Un regard incarné
Brûle le sang se distingue d’abord par le choix exclusif du grand angle. À l’intérieur, le film inclut le spectateur dans la scène et le confronte au réel, coincé dans des pièces exiguës, brûlé par une lumière crue. La caméra nous fait goûter à l’ambiance d’un repas en famille, d’un deal interlope ou d’une lutte sur tatami.
Le spectateur, voyeuriste pour la séance, s’immisce dans l’intimité des personnages qui semblent parfois même gênés, fuyant la caméra par pudeur. On retrouve une promiscuité à laquelle peut nous soumettre un Gaspard Noé, notamment par de longues séquences ivres et chahutées, rebondissant dans les détours d’un dédale.
À l’extérieur, le grand angle accentue la perspective, scanne l’horizon, dramatise les tensions et dynamise l’action. Au service de l’intrigue, le grand angle se révèle malin et efficace. Aussi radical soit le parti artistique, on ne s’en lasse bizarrement pas.
Un paysage sublimé
Brûle le sang se déroule à Nice, dans le sud de la France. De St Jean Cap Ferrat, ses demeures de milliardaires russes et ses petites plages; aux HLM des quartiers nord; en passant par la Promenade des anglais ou la place Masséna; toute la ville y passe.
La carte postale et ses bas-fonds accueillent des personnages tout aussi contrastés. Le film réunit des gueules aux tempérament bien tranchés. Akaki Popkhadze caricature ses personnages comme Jan Kounen pouvait le faire. On retrouve Finnegan Oldfield à contre-emploi mais juste dans sa truculence ou le beaucoup trop rare Denis Lavant.
Le réalisateur d’origine géorgienne nous fait plonger dans le tumulte de cette diaspora. Le tragique des personnages enfermés par leurs destins et la violence de leur quotidien trouve son pendant auprès d’une autre communauté avec Thierry de Peretti ou Julien Colonna.
La mécanique est parfaitement huilée. Aussi, selon cette même formule, se prête-t-on à rêver d’un réalisateur kosovar pour dynamiter le cinéma romand.
Un pied d’estal
Florent Hill, co-auteur du film, chez lui à Nice, se taille un rôle sur-mesure pour créer l’œuvre qui le révèlera.
Le public découvre son regard portant le poids du monde et son faciès impassible et déterminé façon Ryan Gosling révélé dans Drive. Puis l’acteur démontre ses talents de judoka, écho à la capoeira du charmeur Vincent Cassel révélé dans La Haine. Même son physique évolue au gré des péripéties pour élargir sa partition.
Cette recherche de nuances apporte une sensibilité qui complète l’univers du film. Brûle le sang présente une violence vraie mais pudique. Fans de Darren Aronofsky en recherche de petites prods européennes, préférez l’italien Dogman, le belge Bullhead ou le danois Pusher III.

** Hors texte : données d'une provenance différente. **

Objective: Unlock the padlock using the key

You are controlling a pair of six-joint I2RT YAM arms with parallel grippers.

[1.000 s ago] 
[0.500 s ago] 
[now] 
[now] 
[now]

Une œuvre singulière mais courte
Le seul bémol réside peut être dans la rapidité des scènes charnières qui méritaient une montée en puissance plus lente pour plus de suspense donc plus de plaisir. On sent peut-être ici la pression des distributeurs. Espérons la sortie, un jour, d’un “director’s cut” plus long, façon Michael Mann.